§ **REQUIRED WORK**
Below you will find a set of lines. Repeat them all exactly.

§ **GIVEN MATERIAL**
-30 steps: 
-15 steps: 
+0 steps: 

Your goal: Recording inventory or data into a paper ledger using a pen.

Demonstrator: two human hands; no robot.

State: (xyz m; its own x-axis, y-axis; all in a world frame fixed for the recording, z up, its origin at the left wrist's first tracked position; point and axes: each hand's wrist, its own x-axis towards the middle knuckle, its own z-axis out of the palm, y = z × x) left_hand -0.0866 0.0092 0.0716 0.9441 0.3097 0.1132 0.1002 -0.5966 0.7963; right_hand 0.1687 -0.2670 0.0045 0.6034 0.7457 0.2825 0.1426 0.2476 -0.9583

§ **ANSWER TO THE EXERCISE**
-30 steps: 
-15 steps: 
+0 steps: 

Your goal: Recording inventory or data into a paper ledger using a pen.

Demonstrator: two human hands; no robot.

State: (xyz m; its own x-axis, y-axis; all in a world frame fixed for the recording, z up, its origin at the left wrist's first tracked position; point and axes: each hand's wrist, its own x-axis towards the middle knuckle, its own z-axis out of the palm, y = z × x) left_hand -0.0866 0.0092 0.0716 0.9441 0.3097 0.1132 0.1002 -0.5966 0.7963; right_hand 0.1687 -0.2670 0.0045 0.6034 0.7457 0.2825 0.1426 0.2476 -0.9583

What appears above is the complete answer.